### Exercise
The material below contains a line with "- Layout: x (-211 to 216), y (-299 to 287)" and a line with "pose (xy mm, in". Copy exactly those two lines and all lines between them.

### Extracted information
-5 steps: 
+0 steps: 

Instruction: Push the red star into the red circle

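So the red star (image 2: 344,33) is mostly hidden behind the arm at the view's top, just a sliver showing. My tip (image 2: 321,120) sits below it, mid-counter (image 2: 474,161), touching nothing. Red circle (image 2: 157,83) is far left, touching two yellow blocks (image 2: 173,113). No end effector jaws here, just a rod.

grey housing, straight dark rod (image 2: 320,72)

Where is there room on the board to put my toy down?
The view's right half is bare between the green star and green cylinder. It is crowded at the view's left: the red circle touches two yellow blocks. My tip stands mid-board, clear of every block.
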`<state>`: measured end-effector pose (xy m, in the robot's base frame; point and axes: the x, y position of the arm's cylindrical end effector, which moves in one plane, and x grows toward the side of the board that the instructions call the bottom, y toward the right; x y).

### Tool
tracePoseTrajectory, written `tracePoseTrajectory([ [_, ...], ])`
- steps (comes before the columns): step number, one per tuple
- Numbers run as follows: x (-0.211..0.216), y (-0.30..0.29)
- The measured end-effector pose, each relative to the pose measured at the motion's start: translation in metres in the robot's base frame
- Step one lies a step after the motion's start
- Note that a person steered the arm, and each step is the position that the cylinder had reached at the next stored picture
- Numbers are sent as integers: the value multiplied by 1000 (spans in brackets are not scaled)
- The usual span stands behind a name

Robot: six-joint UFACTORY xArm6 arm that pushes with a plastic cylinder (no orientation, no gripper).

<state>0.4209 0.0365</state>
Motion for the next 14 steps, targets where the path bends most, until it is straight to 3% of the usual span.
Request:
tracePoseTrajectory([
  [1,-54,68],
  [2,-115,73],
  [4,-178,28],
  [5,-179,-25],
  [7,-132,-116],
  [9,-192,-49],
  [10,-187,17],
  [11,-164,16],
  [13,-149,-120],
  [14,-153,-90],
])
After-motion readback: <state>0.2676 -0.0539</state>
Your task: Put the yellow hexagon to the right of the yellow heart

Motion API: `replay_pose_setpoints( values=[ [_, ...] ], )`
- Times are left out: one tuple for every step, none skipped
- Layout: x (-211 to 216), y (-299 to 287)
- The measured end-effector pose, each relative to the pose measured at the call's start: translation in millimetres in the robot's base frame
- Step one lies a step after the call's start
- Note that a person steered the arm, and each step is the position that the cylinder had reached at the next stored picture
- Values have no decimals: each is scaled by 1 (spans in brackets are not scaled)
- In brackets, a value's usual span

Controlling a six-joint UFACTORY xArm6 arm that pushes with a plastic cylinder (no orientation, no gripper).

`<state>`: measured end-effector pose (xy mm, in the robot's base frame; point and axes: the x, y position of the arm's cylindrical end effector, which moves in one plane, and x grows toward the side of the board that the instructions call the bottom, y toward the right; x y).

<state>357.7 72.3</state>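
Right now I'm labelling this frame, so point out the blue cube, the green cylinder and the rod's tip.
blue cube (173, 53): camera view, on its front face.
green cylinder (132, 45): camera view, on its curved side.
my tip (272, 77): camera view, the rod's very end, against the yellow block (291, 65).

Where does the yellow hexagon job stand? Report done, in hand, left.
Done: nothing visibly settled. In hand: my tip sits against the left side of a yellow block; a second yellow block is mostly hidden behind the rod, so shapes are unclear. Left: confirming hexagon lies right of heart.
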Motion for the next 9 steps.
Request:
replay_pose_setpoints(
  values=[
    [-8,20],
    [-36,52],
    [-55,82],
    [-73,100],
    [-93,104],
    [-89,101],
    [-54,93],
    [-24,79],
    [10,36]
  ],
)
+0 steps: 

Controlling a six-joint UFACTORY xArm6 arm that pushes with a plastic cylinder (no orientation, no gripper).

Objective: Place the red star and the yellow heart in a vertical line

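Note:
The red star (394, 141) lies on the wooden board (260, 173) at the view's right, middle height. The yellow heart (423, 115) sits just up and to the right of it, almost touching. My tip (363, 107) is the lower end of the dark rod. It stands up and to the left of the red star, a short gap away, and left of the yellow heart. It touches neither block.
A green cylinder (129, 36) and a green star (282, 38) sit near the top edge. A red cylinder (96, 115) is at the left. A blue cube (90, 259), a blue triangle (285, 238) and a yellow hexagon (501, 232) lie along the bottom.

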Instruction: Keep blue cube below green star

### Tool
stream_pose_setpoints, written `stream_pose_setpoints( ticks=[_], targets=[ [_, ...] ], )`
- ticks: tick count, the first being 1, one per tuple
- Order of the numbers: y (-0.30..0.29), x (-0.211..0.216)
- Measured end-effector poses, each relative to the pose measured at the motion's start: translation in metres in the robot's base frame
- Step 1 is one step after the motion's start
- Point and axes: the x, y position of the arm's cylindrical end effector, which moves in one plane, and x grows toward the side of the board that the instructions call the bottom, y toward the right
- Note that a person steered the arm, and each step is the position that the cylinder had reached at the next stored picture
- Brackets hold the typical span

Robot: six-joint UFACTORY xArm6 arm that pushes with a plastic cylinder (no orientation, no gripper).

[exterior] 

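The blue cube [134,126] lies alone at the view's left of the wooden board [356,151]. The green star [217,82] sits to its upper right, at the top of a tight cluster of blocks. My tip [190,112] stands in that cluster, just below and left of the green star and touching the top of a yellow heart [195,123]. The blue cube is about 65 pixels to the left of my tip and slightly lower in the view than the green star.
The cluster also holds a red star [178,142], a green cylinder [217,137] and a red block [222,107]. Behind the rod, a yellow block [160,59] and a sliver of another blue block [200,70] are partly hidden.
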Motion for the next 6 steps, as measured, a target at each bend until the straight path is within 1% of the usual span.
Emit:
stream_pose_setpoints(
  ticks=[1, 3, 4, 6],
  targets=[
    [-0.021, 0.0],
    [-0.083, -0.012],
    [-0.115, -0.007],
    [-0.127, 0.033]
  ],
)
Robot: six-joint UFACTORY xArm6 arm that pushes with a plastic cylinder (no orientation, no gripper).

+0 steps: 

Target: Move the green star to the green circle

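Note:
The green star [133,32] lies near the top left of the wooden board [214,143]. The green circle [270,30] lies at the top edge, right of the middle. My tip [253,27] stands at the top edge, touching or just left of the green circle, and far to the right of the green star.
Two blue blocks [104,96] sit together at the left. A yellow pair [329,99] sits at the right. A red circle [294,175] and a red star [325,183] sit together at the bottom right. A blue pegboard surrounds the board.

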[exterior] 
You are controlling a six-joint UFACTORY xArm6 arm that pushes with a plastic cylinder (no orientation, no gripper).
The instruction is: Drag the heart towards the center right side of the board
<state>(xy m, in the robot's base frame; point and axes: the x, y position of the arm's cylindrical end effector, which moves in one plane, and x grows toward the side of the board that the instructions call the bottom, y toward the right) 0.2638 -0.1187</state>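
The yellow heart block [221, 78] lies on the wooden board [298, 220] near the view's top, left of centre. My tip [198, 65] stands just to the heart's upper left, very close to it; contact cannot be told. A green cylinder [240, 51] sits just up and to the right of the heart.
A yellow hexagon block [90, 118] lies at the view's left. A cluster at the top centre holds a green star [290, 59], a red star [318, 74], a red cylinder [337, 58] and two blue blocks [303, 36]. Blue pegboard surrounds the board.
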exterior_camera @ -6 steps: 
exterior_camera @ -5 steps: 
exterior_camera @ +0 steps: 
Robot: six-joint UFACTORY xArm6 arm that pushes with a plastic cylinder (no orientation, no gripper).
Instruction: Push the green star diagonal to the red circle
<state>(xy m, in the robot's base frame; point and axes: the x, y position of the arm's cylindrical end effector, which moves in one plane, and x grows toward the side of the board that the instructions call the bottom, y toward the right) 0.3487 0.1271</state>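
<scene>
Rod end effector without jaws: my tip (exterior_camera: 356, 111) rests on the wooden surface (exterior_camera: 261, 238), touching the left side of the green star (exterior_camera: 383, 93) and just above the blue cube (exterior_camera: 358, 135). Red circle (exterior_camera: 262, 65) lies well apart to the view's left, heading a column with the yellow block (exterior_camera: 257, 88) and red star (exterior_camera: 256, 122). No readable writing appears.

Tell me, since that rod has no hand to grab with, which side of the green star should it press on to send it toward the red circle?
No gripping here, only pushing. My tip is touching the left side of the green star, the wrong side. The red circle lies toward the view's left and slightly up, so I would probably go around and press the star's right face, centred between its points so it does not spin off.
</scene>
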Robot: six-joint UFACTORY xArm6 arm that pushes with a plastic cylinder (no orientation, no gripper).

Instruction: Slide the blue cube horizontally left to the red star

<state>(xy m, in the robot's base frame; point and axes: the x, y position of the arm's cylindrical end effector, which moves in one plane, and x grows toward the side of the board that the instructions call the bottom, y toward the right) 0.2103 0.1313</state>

### Output of the exercise
- Layout: x (-211 to 216), y (-299 to 287)
- The measured end-effector pose, each relative to the pose measured at the call's start: translation in millimetres in the robot's base frame
- Step one lies a step after the call's start
- Note that a person steered the arm, and each step is the position that the cylinder had reached at the next stored picture
- Values have no decimals: each is scaled by 1 (spans in brackets are not scaled)
- In brackets, a value's usual span

Controlling a six-joint UFACTORY xArm6 arm that pushes with a plastic cylinder (no orientation, no gripper).

`<state>`: measured end-effector pose (xy mm, in the robot's base frame; point and axes: the x, y position of the arm's cylindrical end effector, which moves in one plane, and x grows toward the side of the board that the instructions call the bottom, y toward the right; x y).

Nothing more is needed for this exercise.